Java version 1.4.2 is recommended
for all uses, both for Java data collection, and for running the
Analyzer, whether on Java codes or codes recorded on targets written
in the traditional languages, C, C++, and Fortran.
Java version 1.4.1 is acceptable for running the Analyzer, but is
not recommended for data collection, as all JVM housekeeping is shown
as the JVM functions themselves, and a significant amount of time
will be shown in the "<Unknown>
function."
Java version 1.4.0 can be used to do performance measurements for Java programs, although no Java mode profiling is supported. It also requires various OS patches.
An attempt to collect data with an earlier version of the Java platform will report an error, and exit. An attempt to bring up the Analyzer with an earlier version will report an error, but will allow you to continue.
To the typical Java platform developer, a Java application runs
just as any other program runs. The program begins at a main entry
point, typically named class.main. That method may then
call other methods, which may call other methods, just as a C or C++
application does.
To the operating system, a Java application, either written in
pure Java code or Java code mixed with C/C++, runs as a process
instantiating the Java Virtual Machine (JVM). The JVM is compiled
from C++ sources and starts execution at _start, which
calls main, and so forth. It reads a Java bytecode
program from .class and/or .jar files, and
performs the operations specified in that program.
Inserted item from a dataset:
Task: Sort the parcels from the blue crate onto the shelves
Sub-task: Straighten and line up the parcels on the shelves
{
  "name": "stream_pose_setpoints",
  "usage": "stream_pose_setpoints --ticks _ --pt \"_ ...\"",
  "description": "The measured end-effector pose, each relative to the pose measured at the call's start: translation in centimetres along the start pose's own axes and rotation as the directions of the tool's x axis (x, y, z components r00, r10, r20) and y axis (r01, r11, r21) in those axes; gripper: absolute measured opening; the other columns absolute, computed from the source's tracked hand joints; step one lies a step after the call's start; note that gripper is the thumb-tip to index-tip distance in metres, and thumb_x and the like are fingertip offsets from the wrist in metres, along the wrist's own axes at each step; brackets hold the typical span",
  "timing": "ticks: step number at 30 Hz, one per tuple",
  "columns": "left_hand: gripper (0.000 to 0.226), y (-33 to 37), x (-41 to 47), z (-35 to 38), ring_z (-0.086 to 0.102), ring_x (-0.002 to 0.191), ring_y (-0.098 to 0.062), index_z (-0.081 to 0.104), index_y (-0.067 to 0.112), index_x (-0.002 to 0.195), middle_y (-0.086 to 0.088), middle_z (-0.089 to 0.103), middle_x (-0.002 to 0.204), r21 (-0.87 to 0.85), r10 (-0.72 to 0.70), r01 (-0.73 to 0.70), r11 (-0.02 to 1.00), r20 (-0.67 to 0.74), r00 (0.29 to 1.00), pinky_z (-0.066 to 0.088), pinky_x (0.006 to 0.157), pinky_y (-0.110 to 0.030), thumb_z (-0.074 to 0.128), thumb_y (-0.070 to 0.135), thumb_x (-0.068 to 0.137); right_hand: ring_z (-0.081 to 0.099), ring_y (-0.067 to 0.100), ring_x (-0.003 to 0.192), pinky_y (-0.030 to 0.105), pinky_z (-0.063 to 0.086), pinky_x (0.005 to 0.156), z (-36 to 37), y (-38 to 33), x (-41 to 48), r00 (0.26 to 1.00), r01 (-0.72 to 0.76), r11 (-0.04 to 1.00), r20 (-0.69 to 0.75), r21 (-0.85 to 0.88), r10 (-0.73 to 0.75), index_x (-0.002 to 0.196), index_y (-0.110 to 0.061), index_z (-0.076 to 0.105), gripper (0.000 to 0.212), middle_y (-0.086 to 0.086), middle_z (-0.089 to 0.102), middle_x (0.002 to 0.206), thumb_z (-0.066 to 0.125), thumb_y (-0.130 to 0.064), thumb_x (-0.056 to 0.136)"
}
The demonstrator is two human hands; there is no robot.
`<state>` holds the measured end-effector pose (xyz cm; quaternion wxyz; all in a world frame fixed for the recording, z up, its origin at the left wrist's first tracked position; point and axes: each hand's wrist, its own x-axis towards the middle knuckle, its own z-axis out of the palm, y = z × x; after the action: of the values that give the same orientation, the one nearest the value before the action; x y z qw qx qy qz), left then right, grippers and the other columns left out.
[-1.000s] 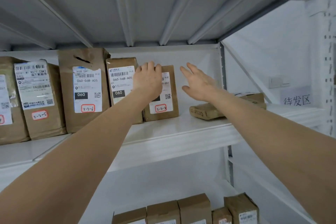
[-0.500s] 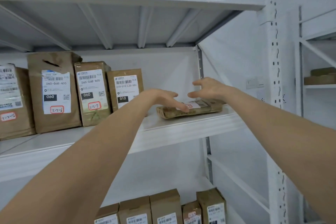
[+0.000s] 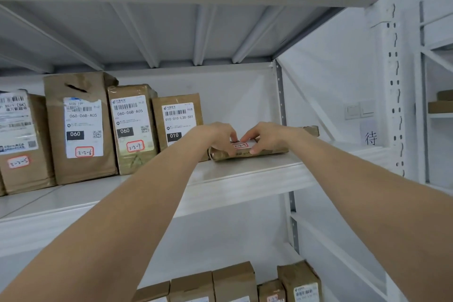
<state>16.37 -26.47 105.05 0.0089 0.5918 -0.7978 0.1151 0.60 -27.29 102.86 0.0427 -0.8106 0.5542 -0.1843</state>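
My left hand (image 3: 218, 137) and right hand (image 3: 266, 138) sit side by side, fingers curled down over the parcel (image 3: 269, 153), thumbs at its near edge, both pinching it. It lies flat on the shelf (image 3: 245, 175), at 3 o'clock from the upright packages (image 3: 180, 117). I judge it light, thin, slightly bendy and tape-slick, best held by its long edges. It is brown-wrapped, with a white label and red-ringed code on top.
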Motion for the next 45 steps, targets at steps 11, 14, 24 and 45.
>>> stream_pose_setpoints --ticks 11,14,24,45 --pt "0.073 3.4 2.6 -0.7 0.036 0.134 -0.023 0.026 0.016 0.148 -0.004 0.033 0.150 -0.185 0.078 -0.091 0.978 -0.077 0.994 0.035 0.107 -0.037 0.059 0.042 0.088 0.041 0.032 0.131 0.040 0.038 0.107 -2.6 5.5 0.6 0.911 -0.326 0.939 -0.301 -0.107 0.281 0.148 -0.020 0.032 0.057 0.011 0.028 0.150 0.053 -0.026 0.095" --pt "0.077 5.5 4.3 -0.9 0.036 0.135 -0.022 0.025 0.015 0.148 -0.004 0.033 0.151 -0.251 0.100 -0.115 0.961 -0.069 0.993 0.034 0.108 -0.037 0.057 0.050 0.088 0.035 0.038 0.133 0.047 0.037 0.106 -2.5 7.6 1.2 0.896 -0.401 0.897 -0.286 -0.187 0.340 0.147 -0.024 0.032 0.054 0.011 0.026 0.149 0.047 -0.027 0.096" --pt "0.055 8.0 7.5 0.1 0.056 0.105 -0.026 0.056 0.015 0.120 -0.004 0.056 0.118 -0.209 0.063 -0.051 0.977 0.051 0.997 0.047 0.085 -0.035 0.048 0.058 0.086 0.055 0.029 0.107 0.036 0.046 0.088 -2.5 10.0 0.9 0.940 -0.340 0.832 -0.158 -0.438 0.301 0.121 -0.013 0.056 0.033 0.009 0.058 0.122 0.043 -0.014 0.091" --pt "0.038 11.6 6.4 -0.2 0.053 0.119 -0.020 0.056 0.010 0.128 -0.007 0.063 0.123 -0.487 0.097 -0.178 0.855 -0.187 0.978 0.043 0.099 -0.029 0.045 0.009 0.091 0.056 0.028 0.110 0.038 0.048 0.094 -3.9 12.4 -3.3 0.919 -0.341 0.910 -0.290 -0.236 0.269 0.114 -0.016 0.060 0.027 0.007 0.059 0.121 0.051 -0.018 0.089"
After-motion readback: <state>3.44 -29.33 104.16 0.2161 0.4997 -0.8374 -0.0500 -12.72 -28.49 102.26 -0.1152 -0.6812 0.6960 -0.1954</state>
Among the
operations that can be specified are the dynamic loading of a shared
object, and calls into various functions or methods contained in that
object.
During execution of a Java application, most Java methods are interpreted by the JVM; these methods are referred to below as interpreted methods. Other Java methods may be dynamically compiled using the Java HotSpot virtual machine ("HotSpot"), and are referred to as compiled methods. Dynamically compiled methods are loaded into the data space of the application, and may be unloaded at a later stage. For any particular Java method, there will be an interpreted version, and there may also be one or more compiled versions. Java code may also call directly into compiled code, either C, C++, or native-compiled ("NJC") Java code; the targets of such calls are referred to as native methods.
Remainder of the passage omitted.